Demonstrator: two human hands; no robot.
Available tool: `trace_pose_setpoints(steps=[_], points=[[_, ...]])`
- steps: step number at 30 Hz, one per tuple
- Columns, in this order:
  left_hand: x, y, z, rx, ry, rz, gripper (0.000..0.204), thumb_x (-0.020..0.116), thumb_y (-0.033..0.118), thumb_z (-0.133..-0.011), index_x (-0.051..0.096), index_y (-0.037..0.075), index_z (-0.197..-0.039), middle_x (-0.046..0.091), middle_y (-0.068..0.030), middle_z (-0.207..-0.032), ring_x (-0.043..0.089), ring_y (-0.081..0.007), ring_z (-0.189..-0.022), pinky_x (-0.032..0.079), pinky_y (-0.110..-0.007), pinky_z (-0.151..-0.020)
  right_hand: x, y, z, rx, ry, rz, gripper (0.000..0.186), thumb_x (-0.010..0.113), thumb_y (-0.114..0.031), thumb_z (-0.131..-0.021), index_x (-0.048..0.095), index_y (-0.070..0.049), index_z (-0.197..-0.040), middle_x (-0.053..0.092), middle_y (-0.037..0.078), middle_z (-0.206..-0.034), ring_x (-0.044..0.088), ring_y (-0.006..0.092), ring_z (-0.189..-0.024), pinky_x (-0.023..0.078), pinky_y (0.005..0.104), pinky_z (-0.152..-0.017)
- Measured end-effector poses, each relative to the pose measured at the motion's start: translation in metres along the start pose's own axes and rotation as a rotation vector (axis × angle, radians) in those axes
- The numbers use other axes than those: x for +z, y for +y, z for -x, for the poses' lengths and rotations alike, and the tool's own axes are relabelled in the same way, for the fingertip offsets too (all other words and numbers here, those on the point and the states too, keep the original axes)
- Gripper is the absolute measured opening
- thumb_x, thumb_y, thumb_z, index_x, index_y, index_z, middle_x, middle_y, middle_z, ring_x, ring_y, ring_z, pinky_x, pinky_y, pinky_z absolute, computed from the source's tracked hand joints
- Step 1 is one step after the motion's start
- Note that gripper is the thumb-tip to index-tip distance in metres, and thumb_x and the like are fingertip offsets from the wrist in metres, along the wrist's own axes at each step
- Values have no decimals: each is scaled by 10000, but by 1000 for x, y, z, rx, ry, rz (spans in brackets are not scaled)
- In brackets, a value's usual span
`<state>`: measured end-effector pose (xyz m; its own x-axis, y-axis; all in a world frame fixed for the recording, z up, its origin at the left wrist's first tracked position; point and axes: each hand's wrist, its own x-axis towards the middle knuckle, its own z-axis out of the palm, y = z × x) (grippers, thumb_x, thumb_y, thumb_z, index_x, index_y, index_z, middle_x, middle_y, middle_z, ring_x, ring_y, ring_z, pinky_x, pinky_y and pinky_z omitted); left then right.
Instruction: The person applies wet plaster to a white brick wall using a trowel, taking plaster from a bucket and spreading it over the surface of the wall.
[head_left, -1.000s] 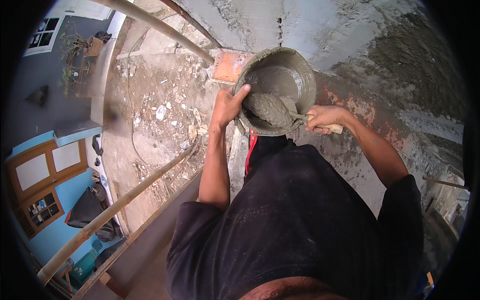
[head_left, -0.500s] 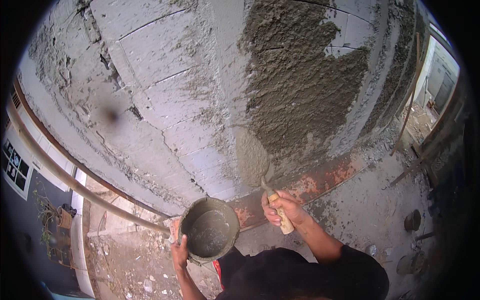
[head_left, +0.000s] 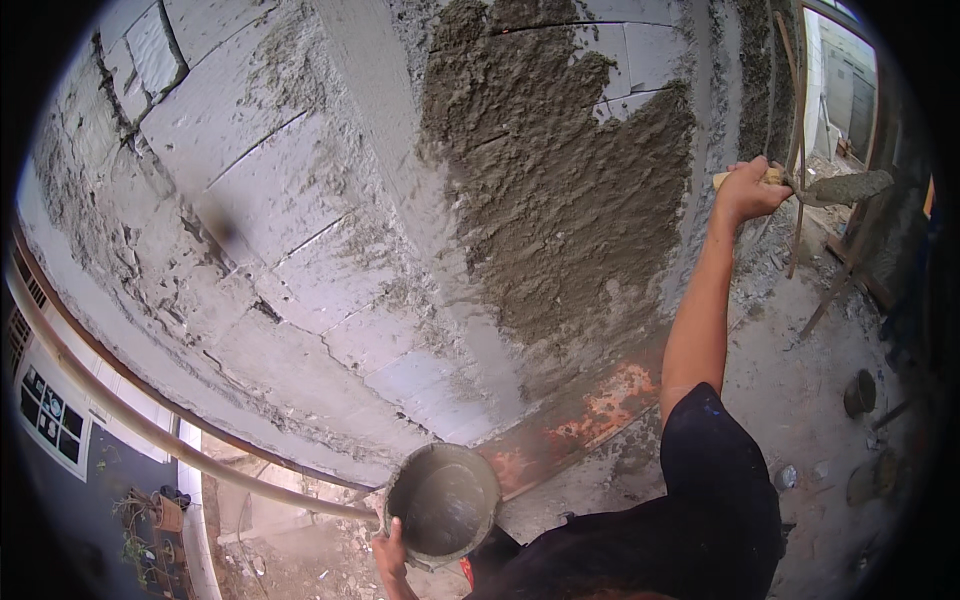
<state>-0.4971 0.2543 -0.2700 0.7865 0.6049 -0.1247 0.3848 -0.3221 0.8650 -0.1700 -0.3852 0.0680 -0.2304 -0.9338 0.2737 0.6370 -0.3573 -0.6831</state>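
My right hand (head_left: 752, 190), arm stretched far out to the right, is wrapped round the wooden handle of a trowel (head_left: 845, 189). Grey mortar appears to lie on the blade, which points right, away from the wall patch. Low in the middle, my left hand (head_left: 392, 552) grips the rim of a round mortar-caked bucket (head_left: 442, 500), thumb on the near left edge. Wet grey mortar coats the bucket's inside. In front of me stands a block wall (head_left: 290, 190) with a large rough patch of dark wet mortar (head_left: 570, 190).
A long pole (head_left: 180, 435) curves along the lower left. Potted plants (head_left: 165, 512) stand beyond it. Slanted wooden props (head_left: 797, 130) rise at the right near a doorway. A dark bucket (head_left: 860, 393) sits on the rubble-strewn floor at right. An orange-stained ledge (head_left: 600, 400) runs along the wall's foot.
My right hand has swung the trowel from the wall's lower middle up and far to the right. The view has shifted, and the bucket in my left hand appears slightly lower and further right.
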Motion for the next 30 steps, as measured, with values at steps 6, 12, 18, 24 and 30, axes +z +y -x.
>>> trace_pose_setpoints(steps=[6, 12, 18, 24, 30], points=[[-1, -7, -4, -48, -54, -102, 557, 685, 451, -899, 480, 35, -591, 460, -15, -535, 397, -106, -461, 294, -332, -402, 37, 109, 95, -33, -948, 842, 300, 584, -169, -894, 515, 21, -1115, 657, 277, -1064, 636, 457, -1009, 513, 530, -838], [-7, 13, 10, -60, 66, -233, 624, 699, 486, -864, 501, -30, -574, 450, -37, -542, 393, -139, -544, 344, -387, -484, -159, 3, 274, 241, -1889, 267, 345, 635, -178, -812, 550, 72, -1035, 639, 294, -837, 673, 412, -858, 498, 486, -683], [16, 55, 14, 10, -72, -118, 390, 693, 325, -909, 637, -58, -859, 505, 4, -633, 414, -99, -582, 347, -336, -497, -261, 9, 340, -403, -2909, 365, 351, 624, -262, -843, 662, 30, -1034, 692, 234, -924, 687, 381, -918, 533, 475, -805], [38, 52, 18, 54, -165, 39, 339, 699, 255, -912, 679, -61, -1034, 640, -39, -779, 529, -120, -694, 465, -321, -640, -351, 23, 443, -834, -3205, 241, 233, 717, -119, -765, 733, 5, -961, 726, 170, -933, 720, 304, -864, 559, 440, -667], [32, 51, 22, 10, -220, 89, 364, 721, 242, -894, 672, -61, -1090, 698, -71, -912, 590, -131, -813, 502, -317, -755, -336, -2, 437, 45, -3777, 455, 243, 746, -211, -828, 659, 13, -797, 641, 78, -710, 596, 202, -553, 462, 345, -447]])
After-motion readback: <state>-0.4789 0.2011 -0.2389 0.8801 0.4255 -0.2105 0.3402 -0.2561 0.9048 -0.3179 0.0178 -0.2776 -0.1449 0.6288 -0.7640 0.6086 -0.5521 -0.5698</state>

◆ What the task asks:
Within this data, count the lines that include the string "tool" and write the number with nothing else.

◆ Solution for this problem:
2